TRY IT: When you reach the line in the listing below that contains "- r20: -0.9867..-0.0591", begin returning lines exactly as written, and stop after the line that contains "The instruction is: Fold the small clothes". Return no other lines.

──────── DATA FOR ANALYSIS ────────

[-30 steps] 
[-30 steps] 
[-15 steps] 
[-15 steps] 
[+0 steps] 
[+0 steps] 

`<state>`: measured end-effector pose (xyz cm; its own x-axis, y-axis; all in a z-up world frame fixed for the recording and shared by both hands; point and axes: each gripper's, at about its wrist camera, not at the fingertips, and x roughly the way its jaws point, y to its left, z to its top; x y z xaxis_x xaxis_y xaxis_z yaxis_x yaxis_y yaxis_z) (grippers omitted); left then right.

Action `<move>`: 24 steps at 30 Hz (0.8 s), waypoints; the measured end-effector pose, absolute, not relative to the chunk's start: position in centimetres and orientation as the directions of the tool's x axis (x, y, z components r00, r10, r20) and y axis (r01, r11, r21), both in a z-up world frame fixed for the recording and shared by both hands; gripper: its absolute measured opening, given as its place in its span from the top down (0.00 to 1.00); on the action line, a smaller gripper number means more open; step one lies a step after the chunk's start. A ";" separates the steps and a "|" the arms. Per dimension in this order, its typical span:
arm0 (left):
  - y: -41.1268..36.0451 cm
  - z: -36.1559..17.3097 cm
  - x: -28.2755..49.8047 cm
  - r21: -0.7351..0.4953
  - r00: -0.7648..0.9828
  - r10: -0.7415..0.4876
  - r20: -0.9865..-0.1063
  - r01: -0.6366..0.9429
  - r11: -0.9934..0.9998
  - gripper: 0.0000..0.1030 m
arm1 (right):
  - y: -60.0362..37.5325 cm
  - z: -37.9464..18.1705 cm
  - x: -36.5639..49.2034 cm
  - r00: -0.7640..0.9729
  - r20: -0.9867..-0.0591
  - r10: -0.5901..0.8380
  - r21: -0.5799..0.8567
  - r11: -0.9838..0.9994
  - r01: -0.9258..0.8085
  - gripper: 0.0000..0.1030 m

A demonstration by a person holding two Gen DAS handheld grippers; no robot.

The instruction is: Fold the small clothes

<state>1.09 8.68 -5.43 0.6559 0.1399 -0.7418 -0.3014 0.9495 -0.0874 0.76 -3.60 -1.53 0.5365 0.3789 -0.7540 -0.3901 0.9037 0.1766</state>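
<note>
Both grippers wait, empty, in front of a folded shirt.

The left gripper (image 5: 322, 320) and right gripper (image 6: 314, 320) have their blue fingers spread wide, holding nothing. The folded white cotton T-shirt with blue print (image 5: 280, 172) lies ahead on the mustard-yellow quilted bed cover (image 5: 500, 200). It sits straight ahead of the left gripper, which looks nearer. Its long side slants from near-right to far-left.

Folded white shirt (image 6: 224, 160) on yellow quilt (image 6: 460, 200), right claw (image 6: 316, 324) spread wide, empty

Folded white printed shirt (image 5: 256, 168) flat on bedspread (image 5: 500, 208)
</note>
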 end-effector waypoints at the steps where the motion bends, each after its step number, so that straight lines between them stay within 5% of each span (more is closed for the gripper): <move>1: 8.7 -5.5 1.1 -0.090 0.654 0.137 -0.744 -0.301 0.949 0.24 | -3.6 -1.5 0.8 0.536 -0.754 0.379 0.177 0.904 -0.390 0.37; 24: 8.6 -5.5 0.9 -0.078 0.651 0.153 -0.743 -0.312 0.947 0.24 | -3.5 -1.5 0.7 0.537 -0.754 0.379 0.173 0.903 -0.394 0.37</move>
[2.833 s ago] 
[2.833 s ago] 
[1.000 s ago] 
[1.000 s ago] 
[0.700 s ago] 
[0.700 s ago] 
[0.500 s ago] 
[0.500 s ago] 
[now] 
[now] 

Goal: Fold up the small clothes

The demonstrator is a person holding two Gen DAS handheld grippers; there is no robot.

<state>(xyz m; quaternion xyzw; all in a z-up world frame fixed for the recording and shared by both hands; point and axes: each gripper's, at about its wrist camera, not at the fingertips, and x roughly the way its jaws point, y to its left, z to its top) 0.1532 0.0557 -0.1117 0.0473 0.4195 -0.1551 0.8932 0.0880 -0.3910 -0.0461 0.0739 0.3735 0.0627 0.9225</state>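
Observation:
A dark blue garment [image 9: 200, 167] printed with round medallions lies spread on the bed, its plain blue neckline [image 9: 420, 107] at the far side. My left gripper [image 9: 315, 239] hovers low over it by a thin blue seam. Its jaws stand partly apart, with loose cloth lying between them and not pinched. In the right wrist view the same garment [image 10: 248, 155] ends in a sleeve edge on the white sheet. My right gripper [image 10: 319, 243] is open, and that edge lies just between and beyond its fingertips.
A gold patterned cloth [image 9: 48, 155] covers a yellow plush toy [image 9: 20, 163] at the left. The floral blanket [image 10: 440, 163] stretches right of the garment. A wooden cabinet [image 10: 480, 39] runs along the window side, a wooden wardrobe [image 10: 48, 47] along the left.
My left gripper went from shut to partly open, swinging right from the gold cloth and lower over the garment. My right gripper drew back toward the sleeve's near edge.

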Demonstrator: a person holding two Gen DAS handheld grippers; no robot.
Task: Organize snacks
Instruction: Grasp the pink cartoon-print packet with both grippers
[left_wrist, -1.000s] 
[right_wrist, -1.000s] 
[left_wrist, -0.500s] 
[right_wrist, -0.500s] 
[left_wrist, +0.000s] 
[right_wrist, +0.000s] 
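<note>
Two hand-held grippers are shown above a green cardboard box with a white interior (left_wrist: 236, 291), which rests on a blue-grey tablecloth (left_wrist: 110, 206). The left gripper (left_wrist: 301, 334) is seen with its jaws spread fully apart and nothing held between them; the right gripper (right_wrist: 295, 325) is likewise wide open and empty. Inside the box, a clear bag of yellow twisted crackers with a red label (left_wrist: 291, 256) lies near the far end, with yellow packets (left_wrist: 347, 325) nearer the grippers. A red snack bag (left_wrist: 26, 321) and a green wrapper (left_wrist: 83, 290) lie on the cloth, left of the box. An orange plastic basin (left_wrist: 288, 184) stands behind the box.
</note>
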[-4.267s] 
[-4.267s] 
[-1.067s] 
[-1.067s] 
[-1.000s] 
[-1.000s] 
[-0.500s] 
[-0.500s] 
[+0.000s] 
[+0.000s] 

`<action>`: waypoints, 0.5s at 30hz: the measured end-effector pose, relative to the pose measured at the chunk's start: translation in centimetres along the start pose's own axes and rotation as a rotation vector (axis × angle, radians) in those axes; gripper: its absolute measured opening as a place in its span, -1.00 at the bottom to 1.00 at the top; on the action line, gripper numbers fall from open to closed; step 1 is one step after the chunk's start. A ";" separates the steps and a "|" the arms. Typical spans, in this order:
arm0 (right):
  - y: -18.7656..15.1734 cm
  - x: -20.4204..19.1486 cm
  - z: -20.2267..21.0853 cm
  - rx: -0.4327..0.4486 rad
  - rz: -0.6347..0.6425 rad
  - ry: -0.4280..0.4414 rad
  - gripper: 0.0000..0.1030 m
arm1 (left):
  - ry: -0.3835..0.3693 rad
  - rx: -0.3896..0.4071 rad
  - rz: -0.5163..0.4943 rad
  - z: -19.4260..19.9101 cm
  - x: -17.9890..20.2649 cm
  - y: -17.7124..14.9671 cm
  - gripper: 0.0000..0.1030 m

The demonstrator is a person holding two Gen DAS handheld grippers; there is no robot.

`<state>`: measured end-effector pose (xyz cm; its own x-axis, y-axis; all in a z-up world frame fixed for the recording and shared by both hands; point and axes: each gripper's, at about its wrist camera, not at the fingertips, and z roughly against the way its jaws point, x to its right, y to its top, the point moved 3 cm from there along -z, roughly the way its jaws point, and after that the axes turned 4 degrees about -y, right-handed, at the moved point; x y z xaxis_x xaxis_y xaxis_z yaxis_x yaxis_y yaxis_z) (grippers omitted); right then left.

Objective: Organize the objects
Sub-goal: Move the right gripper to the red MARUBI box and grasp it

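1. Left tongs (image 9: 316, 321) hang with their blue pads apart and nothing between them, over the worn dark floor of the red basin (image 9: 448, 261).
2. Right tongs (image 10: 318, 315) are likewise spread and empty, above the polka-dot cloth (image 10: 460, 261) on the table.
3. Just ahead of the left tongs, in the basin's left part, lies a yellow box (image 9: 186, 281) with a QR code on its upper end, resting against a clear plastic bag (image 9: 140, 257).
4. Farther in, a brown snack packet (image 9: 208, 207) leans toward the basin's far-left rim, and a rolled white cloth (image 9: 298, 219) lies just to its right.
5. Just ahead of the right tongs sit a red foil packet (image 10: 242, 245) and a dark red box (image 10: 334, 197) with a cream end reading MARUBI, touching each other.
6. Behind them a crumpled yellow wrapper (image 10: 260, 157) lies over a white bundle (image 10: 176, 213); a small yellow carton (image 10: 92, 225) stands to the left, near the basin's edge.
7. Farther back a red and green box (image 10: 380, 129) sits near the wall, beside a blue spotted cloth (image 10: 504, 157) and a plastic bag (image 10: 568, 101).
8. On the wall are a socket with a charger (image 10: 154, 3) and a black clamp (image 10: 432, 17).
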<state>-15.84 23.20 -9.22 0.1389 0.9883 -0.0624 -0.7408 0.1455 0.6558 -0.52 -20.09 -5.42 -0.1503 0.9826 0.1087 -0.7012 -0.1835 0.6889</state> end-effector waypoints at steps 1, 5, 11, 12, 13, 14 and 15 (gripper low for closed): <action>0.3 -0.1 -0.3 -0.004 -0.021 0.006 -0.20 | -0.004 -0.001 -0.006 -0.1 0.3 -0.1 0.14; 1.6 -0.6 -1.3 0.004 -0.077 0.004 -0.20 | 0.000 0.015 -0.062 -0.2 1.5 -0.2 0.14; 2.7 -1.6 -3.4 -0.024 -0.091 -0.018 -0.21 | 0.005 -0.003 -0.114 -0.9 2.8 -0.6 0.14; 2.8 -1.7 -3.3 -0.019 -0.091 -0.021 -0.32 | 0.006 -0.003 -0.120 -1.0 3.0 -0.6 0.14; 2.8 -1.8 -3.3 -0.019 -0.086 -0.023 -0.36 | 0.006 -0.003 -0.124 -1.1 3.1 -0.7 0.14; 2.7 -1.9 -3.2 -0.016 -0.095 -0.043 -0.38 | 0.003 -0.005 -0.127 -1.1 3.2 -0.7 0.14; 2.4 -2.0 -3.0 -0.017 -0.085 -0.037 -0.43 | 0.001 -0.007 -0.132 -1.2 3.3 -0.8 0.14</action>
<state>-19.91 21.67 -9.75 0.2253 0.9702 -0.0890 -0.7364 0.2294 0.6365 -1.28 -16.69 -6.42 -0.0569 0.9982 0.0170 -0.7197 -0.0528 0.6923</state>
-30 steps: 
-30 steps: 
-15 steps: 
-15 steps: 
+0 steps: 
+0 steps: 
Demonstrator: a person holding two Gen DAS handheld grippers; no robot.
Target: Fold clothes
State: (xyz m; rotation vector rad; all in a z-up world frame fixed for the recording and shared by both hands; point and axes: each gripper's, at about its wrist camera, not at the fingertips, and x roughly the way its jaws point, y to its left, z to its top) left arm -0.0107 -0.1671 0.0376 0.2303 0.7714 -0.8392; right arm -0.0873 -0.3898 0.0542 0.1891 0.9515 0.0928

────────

RESPONSE TO THE EXERCISE:
  - r20: -0.9867..-0.0591
  - r10: -0.5901..0.8380
  - r21: -0.5799..0.8567
  - r11: -0.9838..0.9994
  - r01: -0.9258..0.8085
  - gripper: 0.0000..0.1030 m

A demonstration by a person holding two Gen DAS handheld grippers; no robot.

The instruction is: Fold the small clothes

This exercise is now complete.